PROBLEM REQUIREMENTS> For the records that follow, please set down exactly the lines between the one holding "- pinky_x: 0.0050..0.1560" and the one holding "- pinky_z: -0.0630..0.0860", inclusive, and only those.

#### RECORDS FOR THE EXERCISE

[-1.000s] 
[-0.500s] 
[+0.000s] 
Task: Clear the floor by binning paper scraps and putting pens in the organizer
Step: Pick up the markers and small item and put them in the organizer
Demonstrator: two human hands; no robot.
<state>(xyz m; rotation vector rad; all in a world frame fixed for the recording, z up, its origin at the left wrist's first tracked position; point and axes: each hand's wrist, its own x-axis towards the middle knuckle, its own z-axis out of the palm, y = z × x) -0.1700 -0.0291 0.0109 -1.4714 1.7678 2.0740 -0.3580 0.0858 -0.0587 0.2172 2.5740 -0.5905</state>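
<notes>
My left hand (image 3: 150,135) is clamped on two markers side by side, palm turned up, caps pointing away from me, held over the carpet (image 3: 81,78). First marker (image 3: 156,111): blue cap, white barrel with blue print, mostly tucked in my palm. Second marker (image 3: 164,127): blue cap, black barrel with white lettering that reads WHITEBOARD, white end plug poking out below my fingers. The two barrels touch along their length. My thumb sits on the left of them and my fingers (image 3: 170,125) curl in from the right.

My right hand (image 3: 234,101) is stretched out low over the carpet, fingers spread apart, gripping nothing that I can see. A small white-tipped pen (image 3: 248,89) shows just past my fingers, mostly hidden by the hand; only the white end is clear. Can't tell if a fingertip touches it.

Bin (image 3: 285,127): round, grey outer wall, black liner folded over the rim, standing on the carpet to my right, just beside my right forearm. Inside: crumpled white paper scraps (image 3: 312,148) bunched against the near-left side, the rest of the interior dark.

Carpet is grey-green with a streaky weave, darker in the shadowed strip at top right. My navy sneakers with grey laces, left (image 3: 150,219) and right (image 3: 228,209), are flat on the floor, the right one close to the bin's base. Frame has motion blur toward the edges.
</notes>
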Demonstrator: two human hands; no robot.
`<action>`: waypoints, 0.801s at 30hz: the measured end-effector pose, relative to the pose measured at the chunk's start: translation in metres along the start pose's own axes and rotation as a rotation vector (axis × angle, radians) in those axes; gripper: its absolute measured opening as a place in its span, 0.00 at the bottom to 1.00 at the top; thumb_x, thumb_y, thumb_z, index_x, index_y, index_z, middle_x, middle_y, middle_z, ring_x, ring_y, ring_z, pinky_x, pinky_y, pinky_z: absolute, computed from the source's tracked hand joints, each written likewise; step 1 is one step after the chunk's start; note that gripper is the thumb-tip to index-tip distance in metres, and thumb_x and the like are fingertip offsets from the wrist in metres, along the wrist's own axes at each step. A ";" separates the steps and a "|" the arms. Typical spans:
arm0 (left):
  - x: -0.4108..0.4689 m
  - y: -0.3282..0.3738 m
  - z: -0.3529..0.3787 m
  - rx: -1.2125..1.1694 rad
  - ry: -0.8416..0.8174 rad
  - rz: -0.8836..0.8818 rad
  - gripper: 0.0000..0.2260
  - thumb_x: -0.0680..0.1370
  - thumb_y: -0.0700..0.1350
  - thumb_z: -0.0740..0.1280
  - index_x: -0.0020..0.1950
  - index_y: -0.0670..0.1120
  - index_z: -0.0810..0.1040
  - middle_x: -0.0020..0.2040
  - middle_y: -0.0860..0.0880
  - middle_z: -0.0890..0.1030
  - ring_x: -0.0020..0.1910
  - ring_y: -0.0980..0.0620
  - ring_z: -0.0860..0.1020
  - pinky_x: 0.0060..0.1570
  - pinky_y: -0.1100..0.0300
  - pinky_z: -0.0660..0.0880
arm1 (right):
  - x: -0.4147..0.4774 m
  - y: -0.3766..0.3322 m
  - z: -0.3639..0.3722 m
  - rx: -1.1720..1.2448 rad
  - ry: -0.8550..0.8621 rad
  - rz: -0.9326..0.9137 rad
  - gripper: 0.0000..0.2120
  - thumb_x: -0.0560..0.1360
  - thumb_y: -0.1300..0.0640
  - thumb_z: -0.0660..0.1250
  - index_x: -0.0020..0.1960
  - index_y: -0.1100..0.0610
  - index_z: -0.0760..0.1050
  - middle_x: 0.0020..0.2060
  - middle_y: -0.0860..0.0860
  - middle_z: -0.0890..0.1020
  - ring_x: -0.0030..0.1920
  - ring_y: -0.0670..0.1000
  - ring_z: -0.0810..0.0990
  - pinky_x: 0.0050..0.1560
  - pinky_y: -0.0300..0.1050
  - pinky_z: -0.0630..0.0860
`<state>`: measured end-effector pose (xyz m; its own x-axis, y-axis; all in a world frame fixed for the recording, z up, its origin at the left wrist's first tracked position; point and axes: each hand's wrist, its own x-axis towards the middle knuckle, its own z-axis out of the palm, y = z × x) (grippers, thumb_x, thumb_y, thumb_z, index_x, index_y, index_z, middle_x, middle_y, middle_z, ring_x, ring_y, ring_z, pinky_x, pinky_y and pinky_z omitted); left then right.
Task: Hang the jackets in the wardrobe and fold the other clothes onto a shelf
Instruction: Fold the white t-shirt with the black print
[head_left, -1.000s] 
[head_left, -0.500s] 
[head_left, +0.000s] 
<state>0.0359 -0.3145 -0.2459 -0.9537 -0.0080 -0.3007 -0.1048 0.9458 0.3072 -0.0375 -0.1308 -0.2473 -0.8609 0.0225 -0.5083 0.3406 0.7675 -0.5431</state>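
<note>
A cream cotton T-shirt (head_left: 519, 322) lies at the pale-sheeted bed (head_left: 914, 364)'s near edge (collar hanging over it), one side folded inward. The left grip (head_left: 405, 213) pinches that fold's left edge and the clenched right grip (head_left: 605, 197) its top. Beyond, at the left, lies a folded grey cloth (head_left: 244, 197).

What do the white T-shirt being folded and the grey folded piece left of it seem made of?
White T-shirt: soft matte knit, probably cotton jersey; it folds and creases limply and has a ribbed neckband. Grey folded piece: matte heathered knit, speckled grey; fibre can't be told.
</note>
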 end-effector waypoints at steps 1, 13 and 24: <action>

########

SOLUTION TO THE PROBLEM>
  - pinky_x: 0.0050..0.1560
  - pinky_y: -0.0300..0.1050
  - pinky_z: -0.0630..0.0860

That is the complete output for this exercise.